● **Information supplied**

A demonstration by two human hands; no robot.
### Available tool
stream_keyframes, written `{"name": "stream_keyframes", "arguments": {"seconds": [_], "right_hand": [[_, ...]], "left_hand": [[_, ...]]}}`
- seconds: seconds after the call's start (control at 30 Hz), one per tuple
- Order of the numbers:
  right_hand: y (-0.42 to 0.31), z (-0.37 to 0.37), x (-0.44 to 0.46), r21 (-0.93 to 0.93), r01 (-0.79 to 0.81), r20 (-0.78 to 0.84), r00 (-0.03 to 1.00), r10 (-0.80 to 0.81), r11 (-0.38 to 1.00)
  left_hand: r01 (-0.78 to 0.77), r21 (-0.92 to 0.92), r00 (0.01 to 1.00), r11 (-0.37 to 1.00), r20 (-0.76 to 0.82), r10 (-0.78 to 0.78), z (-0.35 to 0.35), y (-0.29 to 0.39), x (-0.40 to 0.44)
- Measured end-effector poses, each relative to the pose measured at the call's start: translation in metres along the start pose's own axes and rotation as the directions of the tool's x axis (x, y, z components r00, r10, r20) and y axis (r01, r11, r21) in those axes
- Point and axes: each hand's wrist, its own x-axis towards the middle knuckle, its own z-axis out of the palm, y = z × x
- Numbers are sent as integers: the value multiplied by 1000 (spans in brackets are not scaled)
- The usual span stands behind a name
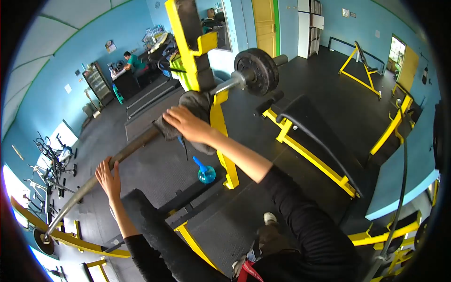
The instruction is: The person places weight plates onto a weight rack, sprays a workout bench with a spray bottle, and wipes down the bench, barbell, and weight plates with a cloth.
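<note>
A long barbell (131, 149) rests across a yellow rack upright (217, 123), running from lower left to upper right. A black weight plate (256, 71) sits on its right end, and a small plate (43, 242) shows at the left end. My left hand (109, 182) is on the bare bar, its fingers laid over it. A dark grey cloth (196, 104) is bunched over the bar beside the upright; my right hand (188, 124) presses and holds it there. Below stands a blue spray bottle (206, 173) on the bench frame.
A black padded bench (155, 235) lies beneath the bar. To the right is another bench (317, 136) with a yellow frame. Exercise bikes (54, 155) stand at the left, a treadmill (150, 101) farther back. A person (135, 62) sits at a desk.
</note>
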Motion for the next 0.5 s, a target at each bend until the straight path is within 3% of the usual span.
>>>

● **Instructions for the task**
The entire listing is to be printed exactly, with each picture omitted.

● **Output of the task**
A demonstration by two human hands; no robot.
### Available tool
stream_keyframes, written `{"name": "stream_keyframes", "arguments": {"seconds": [_], "right_hand": [[_, ...]], "left_hand": [[_, ...]]}}`
- seconds: seconds after the call's start (control at 30 Hz), one per tuple
- Order of the numbers:
  right_hand: y (-0.42 to 0.31), z (-0.37 to 0.37), x (-0.44 to 0.46), r21 (-0.93 to 0.93), r01 (-0.79 to 0.81), r20 (-0.78 to 0.84), r00 (-0.03 to 1.00), r10 (-0.80 to 0.81), r11 (-0.38 to 1.00)
  left_hand: r01 (-0.78 to 0.77), r21 (-0.92 to 0.92), r00 (0.01 to 1.00), r11 (-0.37 to 1.00), r20 (-0.76 to 0.82), r10 (-0.78 to 0.78), z (-0.35 to 0.35), y (-0.29 to 0.39), x (-0.40 to 0.44)
- Measured end-effector poses, each relative to the pose measured at the call's start: translation in metres along the start pose's own axes and rotation as the directions of the tool's x axis (x, y, z components r00, r10, r20) and y axis (r01, r11, r21) in those axes
- Point and axes: each hand's wrist, its own x-axis towards the middle knuckle, its own z-axis out of the palm, y = z × x
- Numbers are sent as integers: the value multiplied by 1000 (spans in brackets are not scaled)
- The usual span stands behind a name
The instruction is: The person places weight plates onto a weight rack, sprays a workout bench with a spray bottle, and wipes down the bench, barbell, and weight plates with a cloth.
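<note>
A long barbell (131, 149) rests across a yellow rack upright (217, 123), running from lower left to upper right. A black weight plate (256, 71) sits on its right end, and a small plate (43, 242) shows at the left end. My left hand (109, 182) is on the bare bar, its fingers laid over it. A dark grey cloth (196, 104) is bunched over the bar beside the upright; my right hand (188, 124) presses and holds it there. Below stands a blue spray bottle (206, 173) on the bench frame.
A black padded bench (155, 235) lies beneath the bar. To the right is another bench (317, 136) with a yellow frame. Exercise bikes (54, 155) stand at the left, a treadmill (150, 101) farther back. A person (135, 62) sits at a desk.
</note>
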Motion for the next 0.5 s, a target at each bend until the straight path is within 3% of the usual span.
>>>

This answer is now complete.